▶ _PROBLEM_: Retype all of the data shown below, keeping every character the same.

(DATA SECTION Opens)

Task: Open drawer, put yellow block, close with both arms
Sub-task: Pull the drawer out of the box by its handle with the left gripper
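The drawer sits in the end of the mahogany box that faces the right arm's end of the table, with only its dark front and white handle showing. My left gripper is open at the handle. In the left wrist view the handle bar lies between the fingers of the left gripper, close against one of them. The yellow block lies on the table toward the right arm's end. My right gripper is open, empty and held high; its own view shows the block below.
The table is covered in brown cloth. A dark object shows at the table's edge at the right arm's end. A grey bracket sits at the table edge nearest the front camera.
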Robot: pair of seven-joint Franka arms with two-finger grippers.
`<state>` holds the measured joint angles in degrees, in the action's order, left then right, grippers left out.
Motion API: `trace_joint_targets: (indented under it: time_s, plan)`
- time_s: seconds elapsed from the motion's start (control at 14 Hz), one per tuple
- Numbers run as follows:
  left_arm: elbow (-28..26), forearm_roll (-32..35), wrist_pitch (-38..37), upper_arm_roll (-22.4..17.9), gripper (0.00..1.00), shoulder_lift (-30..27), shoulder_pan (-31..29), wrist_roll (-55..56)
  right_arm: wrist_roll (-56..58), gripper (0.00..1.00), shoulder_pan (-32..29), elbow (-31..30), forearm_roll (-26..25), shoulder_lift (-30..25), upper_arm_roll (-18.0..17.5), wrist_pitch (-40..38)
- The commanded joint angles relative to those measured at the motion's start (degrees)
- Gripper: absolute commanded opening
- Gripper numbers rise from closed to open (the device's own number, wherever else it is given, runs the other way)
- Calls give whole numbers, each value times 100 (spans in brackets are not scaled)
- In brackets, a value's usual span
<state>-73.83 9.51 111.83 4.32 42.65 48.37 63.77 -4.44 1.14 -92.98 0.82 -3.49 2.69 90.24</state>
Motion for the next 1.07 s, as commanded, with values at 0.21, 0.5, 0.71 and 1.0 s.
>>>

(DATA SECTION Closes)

▶ _RESULT OF THIS EXERCISE_:
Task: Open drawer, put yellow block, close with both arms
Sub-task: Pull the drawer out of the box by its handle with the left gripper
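The drawer sits in the end of the mahogany box that faces the right arm's end of the table, with only its dark front and white handle showing. My left gripper is open at the handle. In the left wrist view the handle bar lies between the fingers of the left gripper, close against one of them. The yellow block lies on the table toward the right arm's end. My right gripper is open, empty and held high; its own view shows the block below.
The table is covered in brown cloth. A dark object shows at the table's edge at the right arm's end. A grey bracket sits at the table edge nearest the front camera.
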Robot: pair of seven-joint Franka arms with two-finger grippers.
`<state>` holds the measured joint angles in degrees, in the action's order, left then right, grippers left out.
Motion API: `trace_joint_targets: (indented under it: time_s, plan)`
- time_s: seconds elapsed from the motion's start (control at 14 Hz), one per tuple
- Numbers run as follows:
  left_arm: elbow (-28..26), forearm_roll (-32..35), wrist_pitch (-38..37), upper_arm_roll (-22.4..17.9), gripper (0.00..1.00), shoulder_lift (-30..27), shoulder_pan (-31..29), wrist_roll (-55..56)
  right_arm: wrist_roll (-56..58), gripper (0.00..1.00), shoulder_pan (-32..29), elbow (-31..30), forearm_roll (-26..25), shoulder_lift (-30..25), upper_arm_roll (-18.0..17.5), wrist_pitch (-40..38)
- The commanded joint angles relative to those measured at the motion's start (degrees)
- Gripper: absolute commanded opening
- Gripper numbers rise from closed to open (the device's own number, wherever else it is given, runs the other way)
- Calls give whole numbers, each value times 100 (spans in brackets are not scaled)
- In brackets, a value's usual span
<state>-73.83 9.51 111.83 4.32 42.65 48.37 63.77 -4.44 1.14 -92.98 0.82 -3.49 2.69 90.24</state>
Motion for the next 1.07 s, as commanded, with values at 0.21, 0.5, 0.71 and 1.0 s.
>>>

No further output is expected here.